Lo seres queridos se fueron sin saber por qué ni cómo. En minutos anteriores nomás se había escuchado la palabra de la madre, del esposo, hijo, vecino, el ladrido del perro, su engreído, el kikiriki de Carmelo, el gallo de mil combates; habían convivido con el humo de la cocina todavía sin apagarse después del almuerzo y tratando de avivarlo para el cafecito de la tarde. “Alístate porque vamos a ir a visitar a mi prima Emperatriz”. Se convirtió en una visita incumplida, abrazada por la muerte. “Voy a ver el partido de fútbol”, no fue él ni hubo fútbol. “¡Qué rico descanso!”, el bostezo quedó ahí, paralizado. “Ahí tiene su carta doctor”, el papel fue el primero en temblar y la palabra se fue al anonimato. “¡Sargento, a sus órdenes!”, dijo el policía en saludo militar, pero ya no pudo bajar la mano porque cayó con todo el cuerpo. La carretilla fue el primero en sentir el temblor y empezó a

rodar, el heladero quiso cogerlo, corrió tras él y ambos tropezaron con la parca. El sartén que iba a coger el ama de casa ya no fue usado, ambos, murieron en solitario.

“¡Hay, Dios mío!, veinte mil muertos en Huaraz y ahí está Ernesto y su familia, recién se han mudado”. “¡Señor de la Soledad!, “¡Virgen santísima!, Yungay desapareció!”. ¡Vamos, vamos a socorrerlos! “No hay carros a Huaraz, todo está destruido” -les dijeron en Casma. ¡Vamos a pie! Y varios de los afligidos viajaron viendo el desastre por todas partes, con su galletita en un bolso, subieron por la cordillera Negra con calzados destrozados, bajaron por caminos intrincados y cortando con sus sufridos ojos la densa capa de polvo infernal vieron Huaraz, Yungay y todos los pueblitos aledaños llenos de escombros y personas tiradas por todas partes, ya sin resuello.

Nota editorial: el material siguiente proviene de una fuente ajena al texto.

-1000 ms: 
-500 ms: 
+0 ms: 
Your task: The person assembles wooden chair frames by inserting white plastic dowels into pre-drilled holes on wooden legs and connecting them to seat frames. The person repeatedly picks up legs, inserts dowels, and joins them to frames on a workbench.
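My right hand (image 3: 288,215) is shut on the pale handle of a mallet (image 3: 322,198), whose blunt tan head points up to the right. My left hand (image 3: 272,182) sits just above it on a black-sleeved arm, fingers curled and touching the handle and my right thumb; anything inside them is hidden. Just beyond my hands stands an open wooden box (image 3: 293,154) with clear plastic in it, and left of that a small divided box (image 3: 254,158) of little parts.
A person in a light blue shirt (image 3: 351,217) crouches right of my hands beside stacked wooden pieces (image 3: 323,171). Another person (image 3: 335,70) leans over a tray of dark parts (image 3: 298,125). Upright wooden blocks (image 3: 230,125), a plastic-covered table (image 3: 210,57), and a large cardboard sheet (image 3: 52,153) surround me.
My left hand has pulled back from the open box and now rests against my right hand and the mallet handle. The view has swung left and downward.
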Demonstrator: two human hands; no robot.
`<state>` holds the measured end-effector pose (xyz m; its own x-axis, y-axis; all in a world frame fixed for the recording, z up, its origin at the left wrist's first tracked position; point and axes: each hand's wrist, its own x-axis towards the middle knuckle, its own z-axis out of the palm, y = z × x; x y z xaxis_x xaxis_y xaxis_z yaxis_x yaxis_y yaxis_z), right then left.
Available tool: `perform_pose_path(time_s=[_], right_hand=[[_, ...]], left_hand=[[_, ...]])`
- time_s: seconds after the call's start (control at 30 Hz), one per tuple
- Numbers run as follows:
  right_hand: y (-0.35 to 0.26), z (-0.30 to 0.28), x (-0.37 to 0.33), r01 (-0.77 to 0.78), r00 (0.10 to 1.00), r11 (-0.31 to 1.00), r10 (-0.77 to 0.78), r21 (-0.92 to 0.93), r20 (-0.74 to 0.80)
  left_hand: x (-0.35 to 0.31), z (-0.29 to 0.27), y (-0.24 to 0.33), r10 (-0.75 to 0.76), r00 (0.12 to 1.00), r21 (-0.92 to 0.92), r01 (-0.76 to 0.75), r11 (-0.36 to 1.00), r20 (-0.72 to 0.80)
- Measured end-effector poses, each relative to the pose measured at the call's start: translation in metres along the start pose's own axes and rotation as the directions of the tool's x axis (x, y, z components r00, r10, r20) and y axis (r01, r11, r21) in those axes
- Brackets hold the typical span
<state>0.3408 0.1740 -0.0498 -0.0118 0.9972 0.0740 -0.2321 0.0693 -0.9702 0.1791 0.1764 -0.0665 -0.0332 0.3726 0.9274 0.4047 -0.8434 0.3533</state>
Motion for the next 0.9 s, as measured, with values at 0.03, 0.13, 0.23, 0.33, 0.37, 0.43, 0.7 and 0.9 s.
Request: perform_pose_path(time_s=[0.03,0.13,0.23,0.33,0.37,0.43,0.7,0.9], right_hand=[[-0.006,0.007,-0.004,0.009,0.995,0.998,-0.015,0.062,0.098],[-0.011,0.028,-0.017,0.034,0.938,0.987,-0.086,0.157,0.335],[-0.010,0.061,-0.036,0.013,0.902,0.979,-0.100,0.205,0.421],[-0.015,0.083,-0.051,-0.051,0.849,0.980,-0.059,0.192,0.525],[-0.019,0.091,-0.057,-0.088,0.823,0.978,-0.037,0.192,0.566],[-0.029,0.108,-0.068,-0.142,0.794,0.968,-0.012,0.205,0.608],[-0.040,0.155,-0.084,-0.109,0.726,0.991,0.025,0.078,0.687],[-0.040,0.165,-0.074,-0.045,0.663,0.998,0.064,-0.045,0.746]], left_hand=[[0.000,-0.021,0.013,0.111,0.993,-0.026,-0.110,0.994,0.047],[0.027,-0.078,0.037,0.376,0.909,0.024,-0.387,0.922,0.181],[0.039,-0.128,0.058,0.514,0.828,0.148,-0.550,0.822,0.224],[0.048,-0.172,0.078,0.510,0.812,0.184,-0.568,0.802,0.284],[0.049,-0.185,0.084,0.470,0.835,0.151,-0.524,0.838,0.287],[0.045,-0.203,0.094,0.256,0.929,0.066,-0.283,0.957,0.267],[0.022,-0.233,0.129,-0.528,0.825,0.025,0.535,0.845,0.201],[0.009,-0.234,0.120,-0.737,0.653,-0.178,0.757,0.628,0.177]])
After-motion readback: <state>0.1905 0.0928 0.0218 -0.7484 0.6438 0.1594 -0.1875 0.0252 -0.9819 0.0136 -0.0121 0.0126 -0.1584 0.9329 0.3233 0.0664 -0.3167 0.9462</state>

A todos ellos, a los que se fueron, a los que sufrieron y a los que todavía tienen esa herida dentro del alma está dedicado este libro.

César Vallejo, en su artículo: La responsabilidad del escritor, dice: “… es necesario, no que el espíritu vaya a la materia, como diría cualquier escritor de clase dominante, sino que es necesario que la materia se acerque al espíritu de la inteligencia, se acerque a ella horizontalmente, no verticalmente; esto es, hombro a hombro”.

La materia inerte y viviente de esa hecatome del 31 de mayo de 1970 se ha acercado al espíritu de los escritores ancashinos y ellos, con inteligencia, han volcado sus recuerdos, vivencias y opiniones; se ha trabajado “hombro a hombro”, en una inédita producción colectiva; por lo que, al presentar esta obra, expreso mi más caluroso agradecimiento a quienes han colaborado para hacerla y a quienes lloraron y lloran la tragedia. A todos, les extiendo mi más fervoroso abrazo de solidaridad.